When coming up with a way to write this, a big problem is negative numbers since we can’t have negative numbers in our final output. So how do we get rid of them? Do we clip them to 0? Do we square them? Do we use absolute value? Though all these methods seem nice, they take away from the value of negative numbers. If we clip to 0 then negative numbers are no more than just 0, and squaring or using absolute value will just result in the opposite of what we want (large negative number turns into large positive number). So the most effective way is to use exponentiation. Through exponentiation, negative numbers will be small while positive numbers will be large.

But exponentiation raises a new problem, super large numbers which can cause overflow. Fortunately there is a simple solution, we can convert all the values into non positive values prior to exponentiation. We can do this by subtracting each value by the maximum value of our output.

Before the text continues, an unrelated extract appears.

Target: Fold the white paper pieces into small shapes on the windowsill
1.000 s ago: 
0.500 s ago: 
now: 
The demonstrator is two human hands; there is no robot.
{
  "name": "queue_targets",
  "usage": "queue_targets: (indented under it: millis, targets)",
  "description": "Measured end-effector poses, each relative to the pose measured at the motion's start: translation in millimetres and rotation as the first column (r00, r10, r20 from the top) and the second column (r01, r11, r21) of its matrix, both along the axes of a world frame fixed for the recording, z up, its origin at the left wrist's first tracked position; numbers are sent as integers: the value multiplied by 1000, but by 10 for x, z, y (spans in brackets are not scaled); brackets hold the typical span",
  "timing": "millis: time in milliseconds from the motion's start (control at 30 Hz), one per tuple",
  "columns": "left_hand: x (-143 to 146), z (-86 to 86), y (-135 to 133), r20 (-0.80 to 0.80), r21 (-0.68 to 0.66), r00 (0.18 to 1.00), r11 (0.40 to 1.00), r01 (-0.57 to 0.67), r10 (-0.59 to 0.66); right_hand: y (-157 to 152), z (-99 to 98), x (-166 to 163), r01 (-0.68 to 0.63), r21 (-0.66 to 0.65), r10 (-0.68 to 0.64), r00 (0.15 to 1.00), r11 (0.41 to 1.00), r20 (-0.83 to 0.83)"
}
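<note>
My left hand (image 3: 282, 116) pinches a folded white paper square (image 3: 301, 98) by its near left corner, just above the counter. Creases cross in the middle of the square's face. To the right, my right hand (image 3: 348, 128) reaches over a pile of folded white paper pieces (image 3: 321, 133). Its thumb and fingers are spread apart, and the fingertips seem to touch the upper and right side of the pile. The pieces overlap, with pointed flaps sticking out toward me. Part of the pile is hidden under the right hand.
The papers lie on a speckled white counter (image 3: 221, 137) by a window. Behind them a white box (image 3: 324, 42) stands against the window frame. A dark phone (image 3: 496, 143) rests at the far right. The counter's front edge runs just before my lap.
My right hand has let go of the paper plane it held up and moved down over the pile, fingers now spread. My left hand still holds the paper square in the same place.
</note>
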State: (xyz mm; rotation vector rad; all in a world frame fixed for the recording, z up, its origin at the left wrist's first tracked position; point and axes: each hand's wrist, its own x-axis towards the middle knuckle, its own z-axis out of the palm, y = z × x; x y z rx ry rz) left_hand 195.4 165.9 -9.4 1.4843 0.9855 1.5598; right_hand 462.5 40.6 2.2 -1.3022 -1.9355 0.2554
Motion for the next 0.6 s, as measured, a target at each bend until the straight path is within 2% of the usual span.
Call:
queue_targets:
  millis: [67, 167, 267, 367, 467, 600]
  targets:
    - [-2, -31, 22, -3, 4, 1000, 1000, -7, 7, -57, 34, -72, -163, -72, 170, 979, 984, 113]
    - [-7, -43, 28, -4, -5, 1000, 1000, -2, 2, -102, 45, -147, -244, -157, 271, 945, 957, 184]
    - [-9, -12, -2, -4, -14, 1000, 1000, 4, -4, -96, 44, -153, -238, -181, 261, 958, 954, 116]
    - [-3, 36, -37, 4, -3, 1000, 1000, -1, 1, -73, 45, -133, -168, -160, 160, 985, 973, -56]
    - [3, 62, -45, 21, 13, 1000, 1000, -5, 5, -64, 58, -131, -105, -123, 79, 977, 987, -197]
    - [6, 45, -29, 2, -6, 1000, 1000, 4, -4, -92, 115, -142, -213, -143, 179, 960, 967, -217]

This way our values before exponentiation will range between -inf to 0 and our values after exponentiation will range between 0 (e^-inf) to 1 (e^0).

Finally, to come up with all the percentages we can just figure out how much each value contributes to the final sum, what fraction of the sum does each value make. So we can do each value divided by the total sum.

All steps/TLDR: Starting values (from previous example): [-1.42, 3.312, 0.192] Subtract largest value to make all negative: 3.312 is max so subtract from all values, [-4.732, 0, -3.120] Exponentiation, raise each value to e (e^x): [0.0080884, 1, 0.04415717] Come up with percentages, divide each number by the sum: sum is 1.05224557 so we divide each value by it, [0.00836574, 0.94969828, 0.04193599]

derivative(inputs: Tensor) Tensor

The derivative of the function. Used for backpropagation.

Parameters:

inputs – get the derivative of the function at this input

Returns:

the derivative of the function at the given input

forward(inputs: Tensor) Tensor

Calculate a forwards pass of this activation function.

Parameters:

inputs – the outputs from the previous layer

Returns:

the inputs after they are passed through the activation function

class tensornn.activation.Swish

Bases: Activation

The swish activation function is the output of the sigmoid function multiplied by x. Formula: x / (1+e^(-x)) | constants: e(Euler’s number, 2.718…)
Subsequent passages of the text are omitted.